Sampai Jumpa Adik Kecil

Er merupakan anak yang cerdas secara akademis. Dia hanya kurang beruntung dalam hal kehidupan keluarga. Keluarganya tidak mapan. Dia sering terlibat dalam pertengkaran kedua orang tuanya. Oleh karena itu, Er Dewasa menganggap Kecerdasan yang dianugerahkan untuknya merupakan bentuk permintaan maaf Tuhan padanya. Sebab Tuhan telah keliru menakar bahan kehidupannya.

Er meraih peringkat 1 sejak kelas I sampai kelas II. Di kelas III, peringkatnya sempat tergeser oleh siswi yang kebetulan setingkat lebih cerdas. Dia kembali meraih peringkat dari kelas IV sampai kelas VI karena siswi tersebut entah bagaimana menghilang dari sekolah. Er meraih peringkat pertama di kelas IX. Masa-masa sekolah dasarnya sangat berkesan.
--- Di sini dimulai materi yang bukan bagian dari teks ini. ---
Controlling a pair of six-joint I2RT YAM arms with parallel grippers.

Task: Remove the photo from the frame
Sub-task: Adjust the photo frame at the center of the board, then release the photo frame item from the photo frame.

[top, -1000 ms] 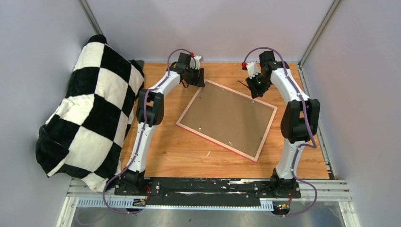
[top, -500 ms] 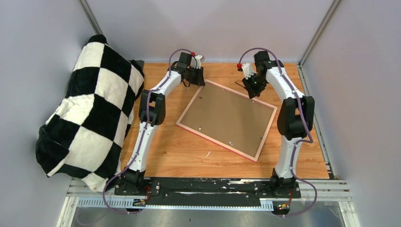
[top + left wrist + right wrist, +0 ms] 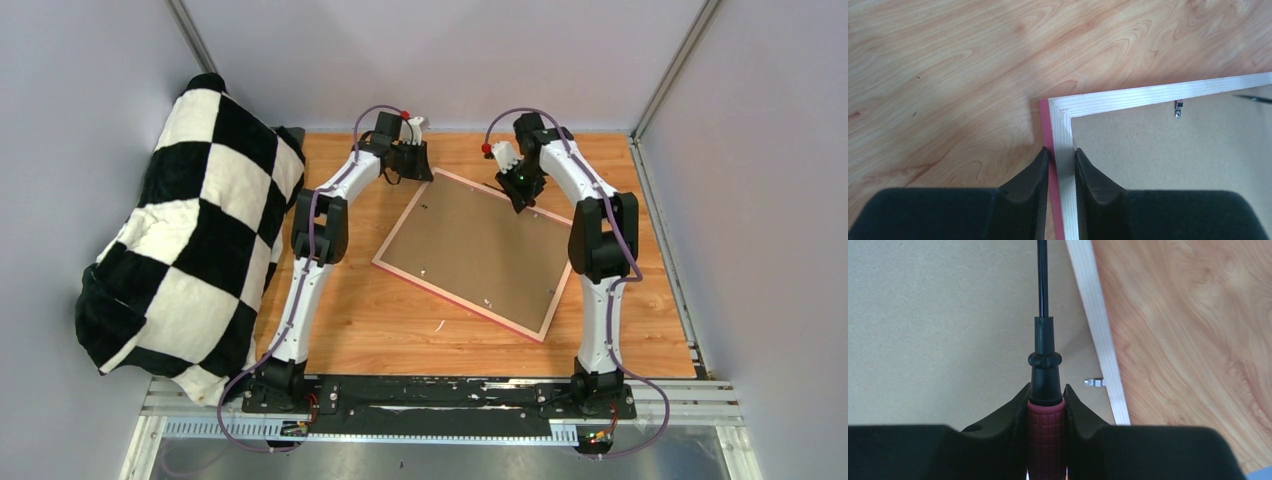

Dia punya teman yang amat dekat, Gerar. Mereka menyadap getah karet setelah pulang sekolah. Mereka menggunakan sepeda kaki saat bepergian ke pulau karet. Kadang-kadang mereka jalan kaki. Jalan yang mereka lalui merupakan jalan setapak selebar sebuah mobil. Jalan itu digarap oleh pemerintah menggunakan mesin-mesin berat. Meskipun jalan itu cukup lebar, kondisinya memprihatinkan: belum diaspal, berbukit-bukit, dan pasti becek kalau hujan. Mereka harus berusaha keras saat membawa karet ke kampung.

Hari pertama mereka memanen getah karet, hasilnya malah membuat mereka cekikikan. Tinggi adonan getah karet yang memadat itu tidak lebih dari satu jari mereka. Itu berarti mereka belum bisa menjualnya. Umumnya, berat cetakan getah karet yang layak dijual adalah sepuluh kilogram. Untuk itu, mereka berusaha keras menambal cetakannya hingga berhari-hari.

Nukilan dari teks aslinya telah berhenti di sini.